The prion protein is a glycoprotein characterized by a folded α-helical structure that, under pathological conditions, misfolds and aggregates into its infectious isoform as β-sheet rich amyloidic deposits. The accumulation of the abnormal protein is responsible for a group of progressive and fatal disorders characterized by vacuolation, gliosis, and spongiform degeneration. Prion disorders are characterized by a triple aetiology: familial, sporadic or acquired, although most cases are sporadic. The mechanisms underlying prion neurotoxicity remain controversial, while novel findings lead to hypothesize intriguing pathways responsible for prion spreading. The present review aims to examine the involvement of the gastrointestinal tract and hypothesizes the potential mechanisms underlying cell-to-cell transmission of the prion protein. In particular, a special emphasis is posed on the mechanisms of prion transmission within the gut and towards the central nervous system. The glycation of prion protein to form advanced glycation end-products (AGE) interacting with specific receptors placed on neighboring cells (RAGE) represents the key hypothesis to be discussed.

Figure 1

The autophagy pathway may converge with the proteasome to produce a powerful protein clearing system named autophagoproteasome. Most of the protein aggregates which occur in the gut mirror analogous structures within CNS. These proteins all share the property to be metabolized preferentially by the autophagy pathway. This powerful protein and organelles clearing system starts mainly in the membrane of the Golgi apparatus and endoplasmic reticulum where it blossoms as a primary structure named the phagophore which becomes committed to the autophagy pathway following the association with the protein LC3-II. This multi-membrane vesicle develops as an autophagosome which is characterized by a double membrane vesicle in which mono or poly ubiquitinated misfolded proteins and/or mitochondria are sequestered.
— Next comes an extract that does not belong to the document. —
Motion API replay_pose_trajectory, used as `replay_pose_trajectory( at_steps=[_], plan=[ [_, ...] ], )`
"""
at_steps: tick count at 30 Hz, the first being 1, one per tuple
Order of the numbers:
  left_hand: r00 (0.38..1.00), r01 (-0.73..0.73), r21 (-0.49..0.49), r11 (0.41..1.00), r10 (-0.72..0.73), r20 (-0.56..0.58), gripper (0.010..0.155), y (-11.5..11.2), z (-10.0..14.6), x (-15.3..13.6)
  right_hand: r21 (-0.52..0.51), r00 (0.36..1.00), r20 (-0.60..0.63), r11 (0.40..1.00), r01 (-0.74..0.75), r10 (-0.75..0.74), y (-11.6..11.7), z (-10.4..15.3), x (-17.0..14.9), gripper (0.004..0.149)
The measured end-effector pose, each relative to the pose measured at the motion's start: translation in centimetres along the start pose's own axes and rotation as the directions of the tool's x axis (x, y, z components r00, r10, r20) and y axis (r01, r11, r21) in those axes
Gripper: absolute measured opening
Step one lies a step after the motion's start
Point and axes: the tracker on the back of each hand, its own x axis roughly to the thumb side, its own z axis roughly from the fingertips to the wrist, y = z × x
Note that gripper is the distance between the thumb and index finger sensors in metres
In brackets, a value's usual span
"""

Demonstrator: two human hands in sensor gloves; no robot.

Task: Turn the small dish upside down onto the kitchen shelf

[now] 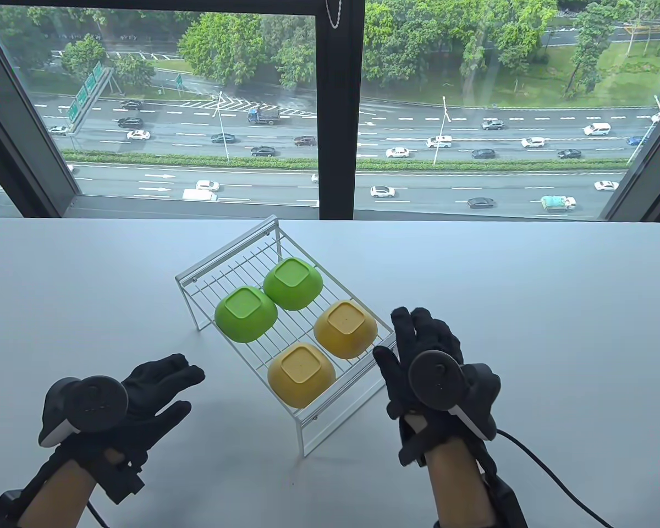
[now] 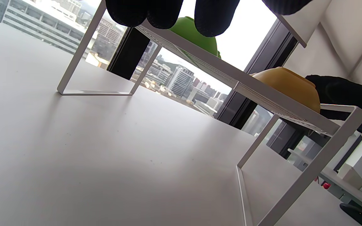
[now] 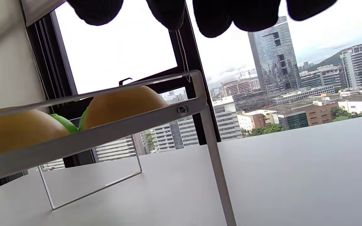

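A white wire kitchen shelf [image 1: 236, 269] stands mid-table. Several small dishes lie upside down on it: two green ones [image 1: 246, 313] [image 1: 292, 282] at the back and two yellow ones [image 1: 345, 328] [image 1: 301, 374] at the front. My left hand [image 1: 165, 385] hovers open and empty to the left of the shelf's near end. My right hand [image 1: 412, 341] is open and empty just right of the shelf's near right edge. In the left wrist view the shelf [image 2: 231, 81] shows a green dish [image 2: 196, 34] and a yellow dish [image 2: 289, 86]. In the right wrist view the shelf rail [image 3: 105, 133] and yellow dishes [image 3: 121, 105] show.
The white table [image 1: 528, 308] stretches around the shelf, with its far edge against a large window over a road. A cable [image 1: 550, 473] runs from my right wrist toward the bottom right.
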Motion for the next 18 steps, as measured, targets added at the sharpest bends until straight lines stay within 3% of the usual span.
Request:
replay_pose_trajectory(
  at_steps=[7,12,14,18],
  plan=[
    [0.999,0.026,-0.003,1.0,-0.026,-0.038,0.068,-0.6,-0.1,-0.7,0.064,0.999,-0.049,0.998,0.015,-0.012,0.8,3.5,-3.8,0.072],
    [0.997,0.055,0.015,0.998,-0.054,-0.055,0.068,-1.0,-0.3,-0.9,0.056,0.996,-0.081,0.998,0.031,-0.027,3.7,4.7,-6.2,0.071],
    [0.995,0.074,0.008,0.997,-0.074,-0.068,0.068,-1.3,-0.5,-1.1,0.17,0.996,-0.092,0.985,0.027,-0.011,4.6,4.4,-6.8,0.071],
    [0.986,0.129,-0.029,0.991,-0.131,-0.104,0.068,-2.1,-0.8,-1.6,0.235,0.994,-0.079,0.971,-0.054,0.074,5.6,4.1,-7.6,0.073]
  ],
)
The autophagosome may directly fuse with the lysosome or merge with the late endosome (known also as multi vesicular body) to build up an amphisome which eventually merges with the lysosome. Another protein clearing pathway is the ubiquitin proteasome system which clears only protein substrate upon their polyubiquitination. Despite being described as distinct organelles in the cell, recent experimental evidence indicates that proteasome components and autophagosome converge into a complex clearing organelle in which the proteasome enzymes add on classic autophagy proteins,, which was named the autophagoproteasome.–

Figure 2

The role of glycation in modifying proteins structure and function. Glycation is a post-translational, non-enzymatic reaction between reducing sugars and amino groups, resulting in the formation of AGE. The major glycation agents include methylglyoxal, glyoxal and 3-deoxyglucosone. Misfolded proteins represent an important target for glycation. A variety of proteins involved in neurodegenerative disorders (such as Aβ, SOD-1, α-synuclein, TDP-43, tau protein and prion protein) undergo glycation, responsible for an increased stability by the formation of crosslinks that stabilize protein aggregates. These AGE are expressed on the plasma membrane and may diffuse extracellularly to interact with neighbouring cells to spread according to a prion-like mechanism. In fact, glycated proteins would interact with RAGE, thus allowing a “cell to cell spreading” by their internalization. This process, which is well demonstrated within CNS, remains at hypothetical level within the gut, where in any case the prion protein is shown to spread from cell to cell.